Outra grande iniciativa do governo também custa a deslanchar. O Pacote da Democracia do ministro da Justiça, Flávio Dino, nem foi apresentado ao Congresso, mas já recebe críticas. Ele prevê uma Medida Provisória destinada a punir as redes sociais por não coibirem fake news e ataques à democracia. Mas a MP se sobrepõe a um Projeto de Lei que já tramita na Câmara com esse objetivo, relatado pelo deputado Orlando Silva (PCdoB). O presidente da Câmara, Arthur Lira, quer acelerar o texto da Casa. E ainda há dúvidas sobre a constitucionalidade de uma MP do presidente para tratar do tema.

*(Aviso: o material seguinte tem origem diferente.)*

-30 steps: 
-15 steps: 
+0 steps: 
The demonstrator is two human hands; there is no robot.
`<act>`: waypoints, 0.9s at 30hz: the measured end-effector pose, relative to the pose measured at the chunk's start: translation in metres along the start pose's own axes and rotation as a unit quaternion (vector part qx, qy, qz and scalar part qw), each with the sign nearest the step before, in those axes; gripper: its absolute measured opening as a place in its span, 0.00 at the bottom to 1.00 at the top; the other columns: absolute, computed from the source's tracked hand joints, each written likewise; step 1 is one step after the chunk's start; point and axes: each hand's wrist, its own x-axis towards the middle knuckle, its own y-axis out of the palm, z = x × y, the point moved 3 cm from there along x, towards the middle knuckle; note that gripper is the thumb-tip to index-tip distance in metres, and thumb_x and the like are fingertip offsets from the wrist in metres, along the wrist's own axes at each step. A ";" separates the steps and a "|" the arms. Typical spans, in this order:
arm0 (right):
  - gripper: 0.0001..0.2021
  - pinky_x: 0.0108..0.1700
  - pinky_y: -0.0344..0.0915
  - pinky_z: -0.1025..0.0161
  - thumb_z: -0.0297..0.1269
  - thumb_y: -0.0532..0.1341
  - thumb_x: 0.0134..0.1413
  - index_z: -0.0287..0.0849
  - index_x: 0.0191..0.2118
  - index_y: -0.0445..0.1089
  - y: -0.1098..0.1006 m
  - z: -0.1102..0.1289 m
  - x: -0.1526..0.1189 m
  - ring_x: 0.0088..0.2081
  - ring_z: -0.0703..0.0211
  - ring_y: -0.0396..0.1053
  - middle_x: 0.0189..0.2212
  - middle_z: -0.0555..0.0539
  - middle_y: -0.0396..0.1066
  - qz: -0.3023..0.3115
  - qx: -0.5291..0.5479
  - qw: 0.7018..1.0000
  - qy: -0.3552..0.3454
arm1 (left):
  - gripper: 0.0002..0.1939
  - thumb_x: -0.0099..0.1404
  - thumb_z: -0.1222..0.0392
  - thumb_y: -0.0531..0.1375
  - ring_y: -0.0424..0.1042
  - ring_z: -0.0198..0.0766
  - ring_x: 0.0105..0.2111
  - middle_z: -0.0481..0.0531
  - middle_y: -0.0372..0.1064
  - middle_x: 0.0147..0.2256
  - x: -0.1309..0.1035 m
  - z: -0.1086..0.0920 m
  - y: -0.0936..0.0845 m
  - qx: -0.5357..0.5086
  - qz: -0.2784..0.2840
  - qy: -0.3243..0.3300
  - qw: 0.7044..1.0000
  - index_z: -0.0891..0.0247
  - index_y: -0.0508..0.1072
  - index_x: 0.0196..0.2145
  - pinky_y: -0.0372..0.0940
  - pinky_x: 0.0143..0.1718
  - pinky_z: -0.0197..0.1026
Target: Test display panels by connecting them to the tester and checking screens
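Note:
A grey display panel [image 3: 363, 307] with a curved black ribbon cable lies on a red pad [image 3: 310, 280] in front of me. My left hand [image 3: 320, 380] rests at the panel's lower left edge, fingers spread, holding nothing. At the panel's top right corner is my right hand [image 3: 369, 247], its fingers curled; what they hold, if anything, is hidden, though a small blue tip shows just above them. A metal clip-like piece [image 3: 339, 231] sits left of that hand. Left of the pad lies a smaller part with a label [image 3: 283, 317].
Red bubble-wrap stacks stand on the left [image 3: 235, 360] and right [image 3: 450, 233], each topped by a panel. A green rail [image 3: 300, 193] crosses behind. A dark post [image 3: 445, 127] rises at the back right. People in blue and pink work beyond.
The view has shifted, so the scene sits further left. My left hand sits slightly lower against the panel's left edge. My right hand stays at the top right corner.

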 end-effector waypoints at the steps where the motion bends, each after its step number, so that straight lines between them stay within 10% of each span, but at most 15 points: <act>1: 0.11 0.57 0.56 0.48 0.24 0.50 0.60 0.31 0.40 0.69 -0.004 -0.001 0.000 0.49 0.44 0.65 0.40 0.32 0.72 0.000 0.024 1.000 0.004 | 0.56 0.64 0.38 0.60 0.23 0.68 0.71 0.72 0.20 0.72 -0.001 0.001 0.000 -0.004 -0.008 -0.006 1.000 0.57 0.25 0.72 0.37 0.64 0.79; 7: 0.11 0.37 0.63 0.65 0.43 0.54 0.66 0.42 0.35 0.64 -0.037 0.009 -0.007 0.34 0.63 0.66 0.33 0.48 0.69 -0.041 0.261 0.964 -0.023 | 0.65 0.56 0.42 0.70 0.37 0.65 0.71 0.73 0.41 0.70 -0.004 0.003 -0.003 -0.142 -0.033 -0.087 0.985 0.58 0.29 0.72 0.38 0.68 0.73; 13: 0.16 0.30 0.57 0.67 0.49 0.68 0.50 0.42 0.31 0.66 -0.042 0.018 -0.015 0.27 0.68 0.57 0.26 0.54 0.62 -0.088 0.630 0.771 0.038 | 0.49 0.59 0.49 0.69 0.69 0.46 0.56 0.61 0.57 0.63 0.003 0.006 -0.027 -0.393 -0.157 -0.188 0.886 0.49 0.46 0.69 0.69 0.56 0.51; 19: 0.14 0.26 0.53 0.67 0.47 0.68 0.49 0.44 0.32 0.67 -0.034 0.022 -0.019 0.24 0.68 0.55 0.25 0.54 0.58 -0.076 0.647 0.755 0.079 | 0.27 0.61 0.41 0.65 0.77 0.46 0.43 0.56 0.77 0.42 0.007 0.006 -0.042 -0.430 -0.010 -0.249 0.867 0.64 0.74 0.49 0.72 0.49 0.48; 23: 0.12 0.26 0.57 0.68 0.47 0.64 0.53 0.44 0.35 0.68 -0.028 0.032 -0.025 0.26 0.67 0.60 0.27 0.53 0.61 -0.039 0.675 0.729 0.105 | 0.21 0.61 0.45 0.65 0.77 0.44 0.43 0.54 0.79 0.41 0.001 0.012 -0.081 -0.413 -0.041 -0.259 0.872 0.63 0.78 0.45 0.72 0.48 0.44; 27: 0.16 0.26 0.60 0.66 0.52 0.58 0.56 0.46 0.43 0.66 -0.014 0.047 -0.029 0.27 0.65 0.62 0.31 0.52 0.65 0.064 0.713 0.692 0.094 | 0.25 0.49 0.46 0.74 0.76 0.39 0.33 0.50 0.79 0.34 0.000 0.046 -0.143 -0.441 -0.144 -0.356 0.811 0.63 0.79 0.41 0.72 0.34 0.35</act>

A “reação oficial” aos ataques de 8 de janeiro pode se limitar à difícil e morosa tarefa de desmilitarizar o governo, já que a própria CPI dos atos golpistas pode nem sair do papel, pois Lula trabalha para que não seja viabilizada.

O governo corre contra o tempo. Por enquanto, tem repetido a estratégia de demonizar a “herança maldita”. Mirar o BC é reproduzir isso também na área econômica. Outra cortina de fumaça é manter a polarização. Também na cerimônia no BNDES, Lula disse que os ataques de 8 de janeiro representaram a “revolta dos ricos que perderam a eleição”. Além de estapafúrdia, a declaração joga por terra qualquer tentativa de pacificação e vai contra o discurso de reconciliação nacional que marcou a vitória de outubro. Assim, o presidente apenas queima o capital político mais rapidamente, ao invés de angariar apoios para o que pretende realizar nos próximos em quatro anos. Está na hora de descer do palanque.